Sarah Tinoco Araújo, mãe dos dois meninos baleados pelo próprio pai em Itumbiara (GO), virou alvo de ameaças durante o enterro de um dos filhos e passou a sofrer novos ataques nas redes sociais, incluindo a criação de perfis falsos com seu nome e foto. O caso ocorreu entre quarta-feira (11) e sexta-feira (13), e é investigado pela Polícia Civil.
De acordo com as publicações, testemunhas afirmaram que houve intimidação no cemitério na quinta-feira (12). Por temer pela própria segurança, Sarah teria deixado o local antes do fim da cerimônia e chegou a entrar sob escolta e com um esquema para reduzir exposição, com o veículo parando próximo ao sepultamento. As pessoas ouvidas não quiseram se identificar, e as ameaças relatadas ainda dependem de apuração oficial.
O crime e a investigação
As informações divulgadas apontam que Thales Naves Alves Machado, de 40 anos, então secretário da Prefeitura de Itumbiara, atirou contra os dois filhos e, na sequência, tirou a própria vida. O filho mais velho, de 12 anos, morreu no local. O mais novo, de 8, foi levado ao hospital em estado grave, passou por cirurgia e teve a morte confirmada na sexta-feira (13). O município decretou luto oficial de três dias, segundo os portais.
A Polícia Civil investiga o caso. A motivação mencionada nas reportagens — relacionada ao fim do casamento e a supostos vídeos envolvendo a mãe — é tratada como narrativa atribuída a terceiros e não confirmada por autoridades no texto fornecido.
Perfis falsos e ataques online
Menos de 24 horas após o crime, surgiram contas em redes sociais com o nome e a imagem de Sarah, segundo o portal Mais Goiás. A suspeita citada é de que alguém tente se aproveitar da comoção pública, inclusive com possível objetivo de golpe. Não há, no material fornecido, confirmação oficial sobre autores, plataformas envolvidas ou prejuízos.

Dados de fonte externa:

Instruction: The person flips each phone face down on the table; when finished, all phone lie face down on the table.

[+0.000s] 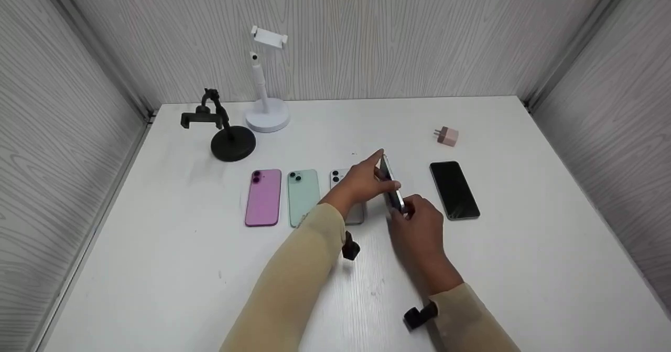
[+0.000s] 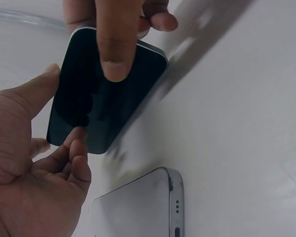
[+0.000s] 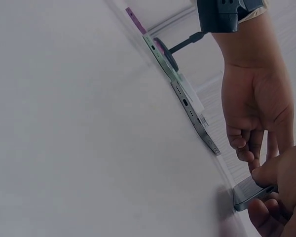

Especialistas em segurança digital alertam que, em casos de grande repercussão, perfis falsos podem ser usados para pedir dinheiro, “vender” supostas entrevistas, disseminar desinformação e intensificar ataques à vítima — um tipo de revitimização que amplia o dano emocional e social.
Por que isso importa
Além da tragédia em si, o episódio expõe um padrão: a violência não termina no crime inicial. Ela pode seguir em forma de ameaças, boatos e linchamento moral, especialmente contra mulheres em contextos de separação e disputa familiar. Quando o ataque migra para a internet, ele ganha escala e velocidade, e pode incentivar novos abusos no mundo real.
Responsabilização e medidas possíveis
A apuração da Polícia Civil deve esclarecer:
- se houve ameaça no cemitério e quem participou;
- quem criou e operou os perfis falsos;
- se houve tentativa de estelionato, difamação ou falsidade com uso de identidade.
Mesmo sem autoria definida, a criação de perfis falsos e a disseminação de ataques podem configurar crimes e gerar responsabilização civil e criminal, a depender do que for comprovado em investigação.
Serviço: como denunciar perfis falsos e ameaças
- Faça prints (capturas de tela) com data, horário, URL e nome do perfil.
- Denuncie diretamente na plataforma (Instagram, Facebook, X/Twitter, TikTok) usando a opção “falsidade/impersonação” e “ameaça/assédio”.
- Registre boletim de ocorrência e entregue as evidências. Em Goiás, procure delegacia local e, se disponível, unidades especializadas em crimes cibernéticos.
- Em risco imediato, acione a Polícia Militar pelo 190.